→ **ASSIGNMENT**
Transcribe only the lines of the listing below from the one holding "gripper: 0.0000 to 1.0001" through the one holding "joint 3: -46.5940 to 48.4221", inclusive, without any change.

→ **GIVEN DATA**
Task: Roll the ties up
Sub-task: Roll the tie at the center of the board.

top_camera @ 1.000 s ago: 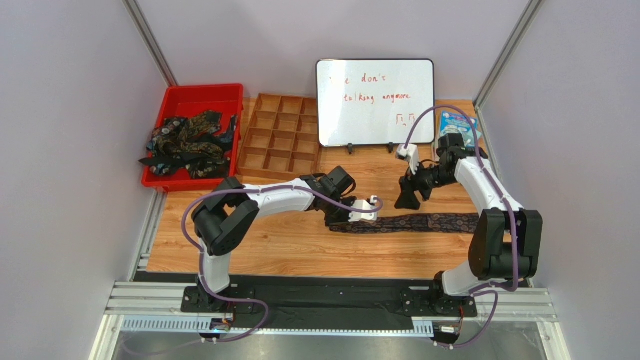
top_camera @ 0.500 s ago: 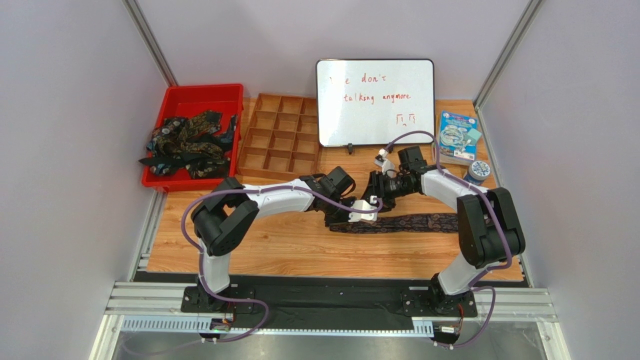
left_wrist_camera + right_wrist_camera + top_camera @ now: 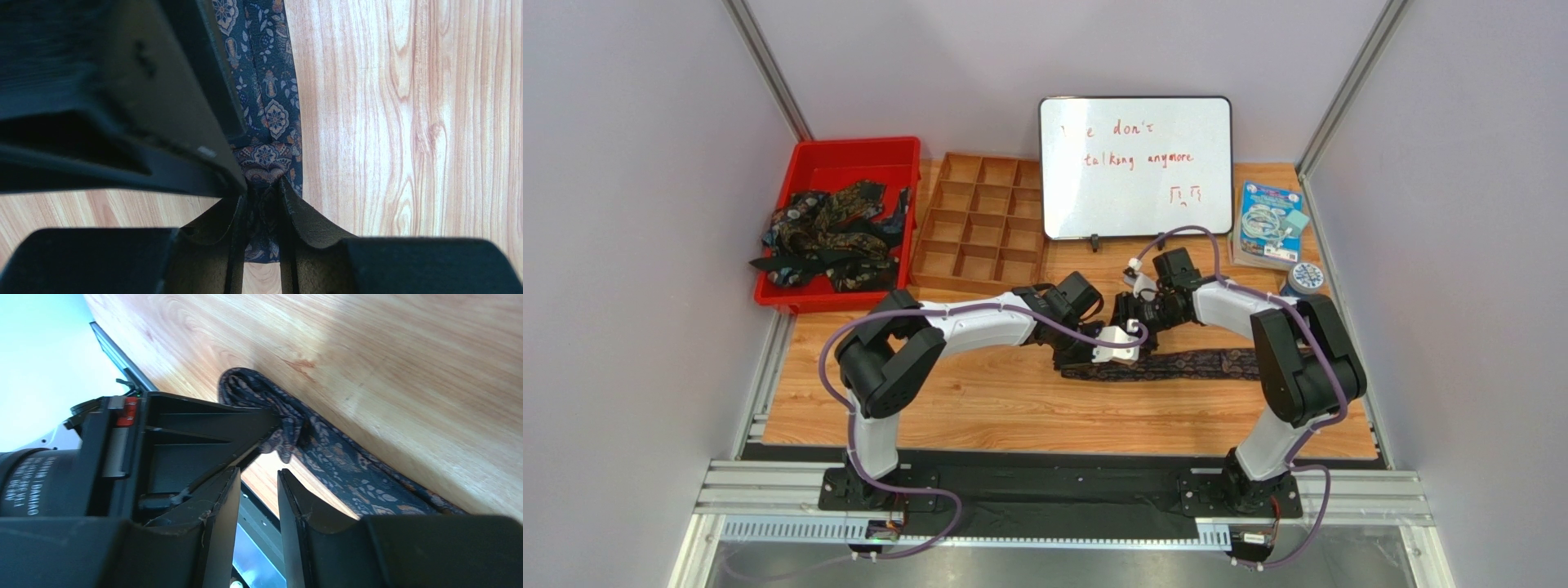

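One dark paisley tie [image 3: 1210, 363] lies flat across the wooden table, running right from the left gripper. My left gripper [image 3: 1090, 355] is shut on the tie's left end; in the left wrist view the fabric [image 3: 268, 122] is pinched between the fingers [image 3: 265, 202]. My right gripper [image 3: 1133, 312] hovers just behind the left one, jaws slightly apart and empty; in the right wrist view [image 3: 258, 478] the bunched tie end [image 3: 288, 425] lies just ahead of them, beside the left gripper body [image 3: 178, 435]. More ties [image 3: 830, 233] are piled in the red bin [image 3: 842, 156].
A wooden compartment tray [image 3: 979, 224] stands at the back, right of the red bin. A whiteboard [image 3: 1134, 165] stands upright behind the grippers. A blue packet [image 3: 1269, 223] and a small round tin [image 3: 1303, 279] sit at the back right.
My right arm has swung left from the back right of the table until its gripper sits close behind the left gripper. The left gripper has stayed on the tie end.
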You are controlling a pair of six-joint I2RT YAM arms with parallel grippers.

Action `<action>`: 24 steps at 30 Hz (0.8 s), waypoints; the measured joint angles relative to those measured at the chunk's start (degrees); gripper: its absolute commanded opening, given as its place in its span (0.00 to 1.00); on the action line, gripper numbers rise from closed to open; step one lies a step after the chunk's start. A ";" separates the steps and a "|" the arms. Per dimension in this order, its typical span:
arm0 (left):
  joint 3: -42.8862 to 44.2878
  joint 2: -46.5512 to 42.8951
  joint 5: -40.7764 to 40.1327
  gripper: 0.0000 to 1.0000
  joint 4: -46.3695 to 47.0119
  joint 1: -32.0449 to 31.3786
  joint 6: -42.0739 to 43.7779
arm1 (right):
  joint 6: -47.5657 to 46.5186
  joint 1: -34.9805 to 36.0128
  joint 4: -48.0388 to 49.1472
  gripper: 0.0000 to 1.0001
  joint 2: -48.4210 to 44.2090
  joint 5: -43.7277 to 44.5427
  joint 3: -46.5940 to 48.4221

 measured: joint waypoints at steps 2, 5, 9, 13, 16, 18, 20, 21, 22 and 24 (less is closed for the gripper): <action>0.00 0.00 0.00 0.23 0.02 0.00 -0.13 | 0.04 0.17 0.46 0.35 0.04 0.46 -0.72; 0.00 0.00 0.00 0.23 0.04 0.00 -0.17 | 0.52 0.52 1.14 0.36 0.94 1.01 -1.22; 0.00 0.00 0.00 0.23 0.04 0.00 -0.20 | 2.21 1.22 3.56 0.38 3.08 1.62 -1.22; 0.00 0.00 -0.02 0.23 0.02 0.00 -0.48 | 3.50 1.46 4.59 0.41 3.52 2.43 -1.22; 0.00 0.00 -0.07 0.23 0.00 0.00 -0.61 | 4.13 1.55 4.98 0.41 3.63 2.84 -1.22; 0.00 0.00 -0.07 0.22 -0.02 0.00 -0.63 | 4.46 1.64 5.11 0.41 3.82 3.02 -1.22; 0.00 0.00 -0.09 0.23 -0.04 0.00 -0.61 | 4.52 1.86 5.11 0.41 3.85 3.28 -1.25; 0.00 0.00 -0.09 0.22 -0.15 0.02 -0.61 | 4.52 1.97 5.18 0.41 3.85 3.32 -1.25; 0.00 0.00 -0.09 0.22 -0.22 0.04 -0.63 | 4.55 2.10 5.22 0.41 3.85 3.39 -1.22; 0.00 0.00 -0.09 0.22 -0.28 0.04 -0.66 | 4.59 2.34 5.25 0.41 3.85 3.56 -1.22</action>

→ **EXPECTED ANSWER**
  gripper: 0.0000 to 1.0001
  joint 2: -48.4210 to 44.2090
  joint 5: -43.7277 to 44.5427
  joint 3: -46.5940 to 48.4221

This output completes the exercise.